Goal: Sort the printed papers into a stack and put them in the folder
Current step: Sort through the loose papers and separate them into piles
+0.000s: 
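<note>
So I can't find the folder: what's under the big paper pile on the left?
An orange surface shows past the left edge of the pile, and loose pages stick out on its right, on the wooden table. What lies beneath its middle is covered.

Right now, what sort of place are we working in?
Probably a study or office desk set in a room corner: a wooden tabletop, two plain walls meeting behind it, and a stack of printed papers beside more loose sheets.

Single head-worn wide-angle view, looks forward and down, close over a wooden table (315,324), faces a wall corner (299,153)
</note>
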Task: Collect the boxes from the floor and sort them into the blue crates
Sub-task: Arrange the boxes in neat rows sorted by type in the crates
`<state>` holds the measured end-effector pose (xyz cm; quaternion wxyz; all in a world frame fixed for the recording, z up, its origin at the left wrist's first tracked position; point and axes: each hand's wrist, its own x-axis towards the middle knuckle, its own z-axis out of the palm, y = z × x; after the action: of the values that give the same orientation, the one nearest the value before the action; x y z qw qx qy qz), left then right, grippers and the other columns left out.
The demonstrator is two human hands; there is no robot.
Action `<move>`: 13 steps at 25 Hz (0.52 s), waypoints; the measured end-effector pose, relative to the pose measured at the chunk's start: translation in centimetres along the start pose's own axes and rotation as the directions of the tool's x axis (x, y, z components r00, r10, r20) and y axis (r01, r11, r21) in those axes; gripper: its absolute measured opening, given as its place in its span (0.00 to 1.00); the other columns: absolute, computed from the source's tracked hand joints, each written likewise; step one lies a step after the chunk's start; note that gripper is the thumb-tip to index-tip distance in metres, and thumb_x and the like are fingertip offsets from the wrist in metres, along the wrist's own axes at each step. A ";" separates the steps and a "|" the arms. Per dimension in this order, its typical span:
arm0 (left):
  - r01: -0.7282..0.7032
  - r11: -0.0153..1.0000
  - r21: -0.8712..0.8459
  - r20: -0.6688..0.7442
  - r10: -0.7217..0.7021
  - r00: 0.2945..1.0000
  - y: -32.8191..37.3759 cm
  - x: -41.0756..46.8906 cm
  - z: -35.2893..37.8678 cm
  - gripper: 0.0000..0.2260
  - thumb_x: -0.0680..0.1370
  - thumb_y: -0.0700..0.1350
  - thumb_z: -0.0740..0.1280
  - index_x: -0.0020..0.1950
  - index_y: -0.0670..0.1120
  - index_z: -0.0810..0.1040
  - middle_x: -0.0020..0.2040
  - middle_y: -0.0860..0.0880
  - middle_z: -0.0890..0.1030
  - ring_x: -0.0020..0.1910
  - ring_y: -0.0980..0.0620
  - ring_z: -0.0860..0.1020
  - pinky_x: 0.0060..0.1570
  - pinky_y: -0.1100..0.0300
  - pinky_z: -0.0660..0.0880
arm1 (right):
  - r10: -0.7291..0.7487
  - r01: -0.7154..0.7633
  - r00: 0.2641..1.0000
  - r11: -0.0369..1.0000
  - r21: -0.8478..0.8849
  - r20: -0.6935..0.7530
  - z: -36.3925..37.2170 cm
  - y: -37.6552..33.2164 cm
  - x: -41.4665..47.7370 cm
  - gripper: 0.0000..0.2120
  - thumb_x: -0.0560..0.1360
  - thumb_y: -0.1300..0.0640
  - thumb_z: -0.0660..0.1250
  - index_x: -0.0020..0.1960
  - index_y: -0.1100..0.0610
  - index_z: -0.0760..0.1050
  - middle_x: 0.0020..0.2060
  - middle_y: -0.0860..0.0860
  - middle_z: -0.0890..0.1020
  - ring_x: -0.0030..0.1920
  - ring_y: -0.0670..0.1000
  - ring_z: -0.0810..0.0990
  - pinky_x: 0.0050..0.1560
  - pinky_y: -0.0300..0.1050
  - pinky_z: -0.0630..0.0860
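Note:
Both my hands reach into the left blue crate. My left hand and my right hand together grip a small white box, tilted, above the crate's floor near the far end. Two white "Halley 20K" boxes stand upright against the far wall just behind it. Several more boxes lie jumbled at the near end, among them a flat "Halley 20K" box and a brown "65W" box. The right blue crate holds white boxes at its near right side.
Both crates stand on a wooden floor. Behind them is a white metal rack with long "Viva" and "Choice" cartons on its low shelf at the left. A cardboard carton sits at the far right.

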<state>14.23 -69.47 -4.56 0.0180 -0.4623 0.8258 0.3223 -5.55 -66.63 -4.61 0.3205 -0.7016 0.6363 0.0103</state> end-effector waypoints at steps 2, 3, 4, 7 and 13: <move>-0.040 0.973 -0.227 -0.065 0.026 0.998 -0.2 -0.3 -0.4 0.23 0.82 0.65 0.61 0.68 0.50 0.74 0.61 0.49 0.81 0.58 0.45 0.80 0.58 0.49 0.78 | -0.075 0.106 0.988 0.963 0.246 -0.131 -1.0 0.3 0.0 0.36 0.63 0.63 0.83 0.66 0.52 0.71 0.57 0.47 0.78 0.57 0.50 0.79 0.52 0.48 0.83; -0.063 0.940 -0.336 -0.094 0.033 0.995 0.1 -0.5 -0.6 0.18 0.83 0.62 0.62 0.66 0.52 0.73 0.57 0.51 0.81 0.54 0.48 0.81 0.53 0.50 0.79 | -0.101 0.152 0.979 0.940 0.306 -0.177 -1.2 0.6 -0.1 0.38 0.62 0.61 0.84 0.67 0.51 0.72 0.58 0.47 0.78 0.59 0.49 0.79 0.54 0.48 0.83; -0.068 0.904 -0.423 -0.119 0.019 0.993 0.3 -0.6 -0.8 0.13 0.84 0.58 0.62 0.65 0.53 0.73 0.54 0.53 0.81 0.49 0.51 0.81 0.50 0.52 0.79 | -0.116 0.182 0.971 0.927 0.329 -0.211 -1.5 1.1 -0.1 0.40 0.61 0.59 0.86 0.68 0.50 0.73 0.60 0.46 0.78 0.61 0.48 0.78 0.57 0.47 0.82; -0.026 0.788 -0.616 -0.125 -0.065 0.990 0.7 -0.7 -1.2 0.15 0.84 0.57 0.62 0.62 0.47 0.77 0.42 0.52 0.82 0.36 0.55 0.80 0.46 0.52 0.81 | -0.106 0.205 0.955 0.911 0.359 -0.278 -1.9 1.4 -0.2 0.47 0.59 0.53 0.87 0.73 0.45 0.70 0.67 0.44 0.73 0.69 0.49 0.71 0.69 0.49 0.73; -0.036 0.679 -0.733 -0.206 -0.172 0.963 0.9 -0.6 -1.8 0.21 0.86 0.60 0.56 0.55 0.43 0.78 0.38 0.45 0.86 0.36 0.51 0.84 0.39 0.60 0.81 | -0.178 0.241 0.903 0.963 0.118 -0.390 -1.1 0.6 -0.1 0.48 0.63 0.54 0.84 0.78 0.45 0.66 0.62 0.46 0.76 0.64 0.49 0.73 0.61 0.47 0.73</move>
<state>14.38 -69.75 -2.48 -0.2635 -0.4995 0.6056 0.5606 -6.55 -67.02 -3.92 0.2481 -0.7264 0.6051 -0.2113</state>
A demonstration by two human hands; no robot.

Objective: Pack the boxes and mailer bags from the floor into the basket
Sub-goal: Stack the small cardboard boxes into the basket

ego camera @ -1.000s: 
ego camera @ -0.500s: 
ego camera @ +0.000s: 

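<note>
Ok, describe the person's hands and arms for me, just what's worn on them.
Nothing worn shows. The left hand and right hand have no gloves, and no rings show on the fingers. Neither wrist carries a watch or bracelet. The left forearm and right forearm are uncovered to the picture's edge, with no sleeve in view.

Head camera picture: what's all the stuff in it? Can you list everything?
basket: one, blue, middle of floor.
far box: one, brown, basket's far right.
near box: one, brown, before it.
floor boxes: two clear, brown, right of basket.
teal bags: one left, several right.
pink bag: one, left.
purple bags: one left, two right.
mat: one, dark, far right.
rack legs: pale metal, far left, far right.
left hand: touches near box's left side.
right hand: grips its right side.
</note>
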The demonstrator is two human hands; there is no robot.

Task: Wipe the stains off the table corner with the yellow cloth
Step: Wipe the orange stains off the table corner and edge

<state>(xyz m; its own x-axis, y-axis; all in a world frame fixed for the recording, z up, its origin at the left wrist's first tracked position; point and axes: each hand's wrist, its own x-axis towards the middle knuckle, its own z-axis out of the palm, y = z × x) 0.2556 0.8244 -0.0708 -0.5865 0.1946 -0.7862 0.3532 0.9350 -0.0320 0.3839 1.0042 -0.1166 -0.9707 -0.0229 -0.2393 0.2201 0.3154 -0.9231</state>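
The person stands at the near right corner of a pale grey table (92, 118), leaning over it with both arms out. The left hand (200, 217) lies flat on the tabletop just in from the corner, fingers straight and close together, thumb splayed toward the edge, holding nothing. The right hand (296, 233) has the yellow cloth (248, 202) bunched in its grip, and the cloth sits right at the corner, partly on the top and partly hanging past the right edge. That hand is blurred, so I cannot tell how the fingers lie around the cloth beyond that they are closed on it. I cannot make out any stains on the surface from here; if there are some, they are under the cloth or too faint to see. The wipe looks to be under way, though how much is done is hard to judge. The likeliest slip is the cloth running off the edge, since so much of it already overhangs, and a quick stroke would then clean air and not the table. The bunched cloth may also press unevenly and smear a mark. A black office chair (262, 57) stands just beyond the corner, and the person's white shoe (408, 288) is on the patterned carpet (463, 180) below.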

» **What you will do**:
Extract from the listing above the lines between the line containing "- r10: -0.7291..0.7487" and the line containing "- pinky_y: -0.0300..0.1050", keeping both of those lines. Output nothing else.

» **Answer area**:
  - r10: -0.7291..0.7487
  - r01: -0.7154..0.7633
  - r00: 0.2641..1.0000
  - r11: -0.0369..1.0000
  - r21: -0.8478..0.8849
  - r20: -0.6935..0.7530
  - z: -36.3925..37.2170 cm
  - y: -37.6552..33.2164 cm
  - x: -41.4665..47.7370 cm
  - gripper: 0.0000..0.2120
  - thumb_x: -0.0560..0.1360
  - thumb_y: -0.1300..0.0640
  - thumb_z: -0.0660..0.1250
  - index_x: -0.0020..0.1960
  - index_y: -0.1100..0.0610
  - index_z: -0.0760..0.1050
  - middle_x: 0.0020..0.2060
  - middle_y: -0.0860..0.0860
  - middle_z: -0.0890..0.1020
  - ring_x: -0.0030..0.1920
  - ring_y: -0.0670..0.1000
  - ring_z: -0.0810..0.0990
  - pinky_x: 0.0050..0.1560
  - pinky_y: -0.0300..0.1050

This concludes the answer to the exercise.